Some of Cohn's other significant cases include Hepting v. AT&T (class action against AT&T for collaborating with the National Security Agency program to wiretap and data-mine Americans' communications), In re Sony BMG Tech. litigation (class action against Sony BMG for placing dangerous digital rights management on customers' computers), Online Policy Group v. Diebold, Inc. (Diebold was held liable for sending out unfounded cease and desist notices to internet service providers in an effort to stop public discussion of the flaws in its electronic voting machines), and DVD Copy Control Ass'n v. Bunner (representing Andrew Bunner against the DVD Copy Control Association defending his right to republish a computer program that he found republished elsewhere on the Internet).

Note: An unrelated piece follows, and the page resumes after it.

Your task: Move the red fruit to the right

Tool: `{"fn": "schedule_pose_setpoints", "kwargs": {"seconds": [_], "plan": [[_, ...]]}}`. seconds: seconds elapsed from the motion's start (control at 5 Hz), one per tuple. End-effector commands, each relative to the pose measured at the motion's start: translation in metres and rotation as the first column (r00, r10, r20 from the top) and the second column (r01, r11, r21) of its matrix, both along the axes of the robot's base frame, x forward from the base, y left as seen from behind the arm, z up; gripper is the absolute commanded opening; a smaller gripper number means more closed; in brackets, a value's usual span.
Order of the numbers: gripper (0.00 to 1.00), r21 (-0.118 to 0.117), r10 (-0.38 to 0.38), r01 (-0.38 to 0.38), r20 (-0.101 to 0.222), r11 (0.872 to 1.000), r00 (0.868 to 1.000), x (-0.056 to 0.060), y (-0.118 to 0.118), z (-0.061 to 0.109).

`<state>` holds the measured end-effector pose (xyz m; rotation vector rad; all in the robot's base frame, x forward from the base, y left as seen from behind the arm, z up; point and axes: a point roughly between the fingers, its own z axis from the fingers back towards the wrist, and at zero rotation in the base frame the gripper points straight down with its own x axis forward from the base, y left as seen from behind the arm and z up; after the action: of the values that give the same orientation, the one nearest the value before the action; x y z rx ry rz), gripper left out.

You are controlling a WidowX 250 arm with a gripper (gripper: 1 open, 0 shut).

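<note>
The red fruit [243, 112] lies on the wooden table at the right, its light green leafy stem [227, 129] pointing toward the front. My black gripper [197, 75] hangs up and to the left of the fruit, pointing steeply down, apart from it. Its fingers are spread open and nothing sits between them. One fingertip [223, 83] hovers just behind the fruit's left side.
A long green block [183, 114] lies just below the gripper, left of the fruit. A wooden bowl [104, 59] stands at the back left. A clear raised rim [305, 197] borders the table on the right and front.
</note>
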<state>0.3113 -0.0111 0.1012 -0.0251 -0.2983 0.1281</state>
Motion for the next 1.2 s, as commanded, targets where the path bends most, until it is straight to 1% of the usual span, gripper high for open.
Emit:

After serving for 15 years as legal director and general counsel for the Electronic Frontier Foundation, she became its executive director in 2015. Cohn has also served on the boards of directors of the nonprofit organizations Human Rights Advocates and the Verified Voting Foundation.

In September 2025, Cohn announced that she would be stepping down as EFF executive director by mid-2026. In March 2026, Nicole Ozer was announced as her successor, effective June 1.

==Selected publications==
- "The Whistleblower Who Uncovered the NSA’s ‘Big Brother Machine’" (2026)
- Privacy's Defender: My Thirty-Year Fight Against Digital Surveillance. MIT Press, 2026. ISBN 9780262051248

== Awards and honors ==
In 1997, Cohn was recognized by California Lawyer as a "Lawyer of the Year". In 2006 and 2013, Cohn was named one of the 100 most influential lawyers in America by The National Law Journal. In November 2018, she was featured among "America's Top 50 Women In Tech" by Forbes.